Agnès Thill : C’est très décalé avec les enjeux et préoccupations des gens, les problèmes de transports et de services publics, les personnes – anciennes femmes d’artisans par exemple – qui vivent avec 200 à 300 € de retraite, celles qui sont à trois générations sous le même toit, les chômeurs de très longue durée… Il y a même une personne qui vit sans eau courante ni électricité, et on est à peine à 80 km de Paris !

Breizh Info : Récemment, la mort de Vincent Lambert a relancé les questionnements éthiques. Qu’en pensez-vous ?  

Agnès Thill : Il était impossible de hiérarchiser les confidences des proches, son cœur battait seul, il respirait seul. Par ailleurs, pouvons-nous décréter « ceci n’est pas une vie, ce n’est pas ça la vie, ce n’est pas ça vivre », car dans ce cas, on peut le décréter pour bien des gens et cela s’appelle aussi le totalitarisme.

Breizh Info : Un dernier mot pour la route ?

Agnès Thill : Une question plutôt.
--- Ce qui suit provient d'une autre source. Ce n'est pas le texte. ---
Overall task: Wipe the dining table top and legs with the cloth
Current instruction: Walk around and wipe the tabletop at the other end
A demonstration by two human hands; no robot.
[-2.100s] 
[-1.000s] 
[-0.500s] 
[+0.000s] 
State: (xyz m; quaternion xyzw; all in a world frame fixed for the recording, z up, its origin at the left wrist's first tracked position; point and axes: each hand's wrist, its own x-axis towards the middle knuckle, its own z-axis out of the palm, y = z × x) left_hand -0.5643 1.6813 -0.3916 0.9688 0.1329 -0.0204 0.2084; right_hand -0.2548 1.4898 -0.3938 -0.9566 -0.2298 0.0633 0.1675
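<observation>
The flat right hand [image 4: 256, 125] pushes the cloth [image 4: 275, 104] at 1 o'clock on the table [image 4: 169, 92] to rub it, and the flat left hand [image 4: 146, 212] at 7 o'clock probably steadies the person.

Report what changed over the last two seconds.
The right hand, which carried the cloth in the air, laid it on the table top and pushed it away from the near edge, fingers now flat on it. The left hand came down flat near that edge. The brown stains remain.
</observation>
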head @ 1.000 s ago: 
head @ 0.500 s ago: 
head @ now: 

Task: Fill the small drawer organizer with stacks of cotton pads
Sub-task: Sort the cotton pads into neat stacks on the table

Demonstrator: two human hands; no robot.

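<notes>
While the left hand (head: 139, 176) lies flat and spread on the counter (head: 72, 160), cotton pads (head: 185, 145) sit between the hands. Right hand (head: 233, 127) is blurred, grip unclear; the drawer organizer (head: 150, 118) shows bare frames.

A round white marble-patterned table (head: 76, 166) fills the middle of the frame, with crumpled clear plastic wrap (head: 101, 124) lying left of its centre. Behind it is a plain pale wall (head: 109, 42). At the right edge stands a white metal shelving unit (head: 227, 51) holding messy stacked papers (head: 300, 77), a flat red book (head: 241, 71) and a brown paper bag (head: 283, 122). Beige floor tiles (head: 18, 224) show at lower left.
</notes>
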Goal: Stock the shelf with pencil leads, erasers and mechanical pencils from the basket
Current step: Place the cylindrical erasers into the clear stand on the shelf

Est-ce que tout désir a vocation à être assouvi ? Doit-on absolument laisser l’État valider officiellement un comportement privé, détourner la médecine en faisant de la procréation une technique parmi d’autres ? Est-ce le rôle du législateur de priver un enfant de père ? Ne risque-t-on pas au passage d’entrer dans une société totalitaire et effrayante ?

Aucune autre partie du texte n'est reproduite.